=== What the task requires ===
Copy exactly, please, the line that has "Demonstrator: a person" in it along with every line after it to the end of the listing.
***** Data provided
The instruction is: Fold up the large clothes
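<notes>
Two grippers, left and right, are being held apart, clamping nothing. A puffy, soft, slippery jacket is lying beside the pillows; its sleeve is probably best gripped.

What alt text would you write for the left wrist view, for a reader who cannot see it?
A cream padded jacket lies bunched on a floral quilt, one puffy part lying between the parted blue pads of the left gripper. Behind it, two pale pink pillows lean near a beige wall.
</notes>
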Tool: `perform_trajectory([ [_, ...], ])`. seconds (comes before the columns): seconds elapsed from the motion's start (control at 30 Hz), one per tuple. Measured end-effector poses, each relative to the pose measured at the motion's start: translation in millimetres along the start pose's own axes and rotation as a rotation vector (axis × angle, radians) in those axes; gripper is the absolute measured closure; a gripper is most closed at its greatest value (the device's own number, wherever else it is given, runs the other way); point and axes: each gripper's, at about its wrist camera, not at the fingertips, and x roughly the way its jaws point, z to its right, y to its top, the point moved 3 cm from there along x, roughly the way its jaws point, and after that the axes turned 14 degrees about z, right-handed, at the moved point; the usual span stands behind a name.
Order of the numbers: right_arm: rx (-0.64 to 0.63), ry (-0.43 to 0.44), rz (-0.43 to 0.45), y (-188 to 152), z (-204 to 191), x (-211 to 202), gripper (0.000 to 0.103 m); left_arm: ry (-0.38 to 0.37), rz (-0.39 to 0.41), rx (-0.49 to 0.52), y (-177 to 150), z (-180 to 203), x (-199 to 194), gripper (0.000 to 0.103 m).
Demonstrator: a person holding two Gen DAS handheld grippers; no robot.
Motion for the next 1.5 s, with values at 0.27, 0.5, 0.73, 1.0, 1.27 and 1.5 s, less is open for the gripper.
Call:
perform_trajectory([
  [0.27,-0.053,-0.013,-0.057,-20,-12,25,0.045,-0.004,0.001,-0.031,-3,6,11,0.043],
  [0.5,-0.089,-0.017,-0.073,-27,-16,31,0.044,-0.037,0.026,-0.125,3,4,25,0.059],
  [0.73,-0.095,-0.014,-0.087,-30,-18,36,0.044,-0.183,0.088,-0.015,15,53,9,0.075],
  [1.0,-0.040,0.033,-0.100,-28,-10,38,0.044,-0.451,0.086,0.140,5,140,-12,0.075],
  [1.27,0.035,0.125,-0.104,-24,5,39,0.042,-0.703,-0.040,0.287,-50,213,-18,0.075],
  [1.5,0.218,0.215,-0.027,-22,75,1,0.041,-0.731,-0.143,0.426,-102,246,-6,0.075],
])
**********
=== Exercise answer ===
Demonstrator: a person holding two Gen DAS handheld grippers; no robot.
Motion for the next 1.5 s, with values at 0.27, 0.5, 0.73, 1.0, 1.27 and 1.5 s, less is open for the gripper.
Call:
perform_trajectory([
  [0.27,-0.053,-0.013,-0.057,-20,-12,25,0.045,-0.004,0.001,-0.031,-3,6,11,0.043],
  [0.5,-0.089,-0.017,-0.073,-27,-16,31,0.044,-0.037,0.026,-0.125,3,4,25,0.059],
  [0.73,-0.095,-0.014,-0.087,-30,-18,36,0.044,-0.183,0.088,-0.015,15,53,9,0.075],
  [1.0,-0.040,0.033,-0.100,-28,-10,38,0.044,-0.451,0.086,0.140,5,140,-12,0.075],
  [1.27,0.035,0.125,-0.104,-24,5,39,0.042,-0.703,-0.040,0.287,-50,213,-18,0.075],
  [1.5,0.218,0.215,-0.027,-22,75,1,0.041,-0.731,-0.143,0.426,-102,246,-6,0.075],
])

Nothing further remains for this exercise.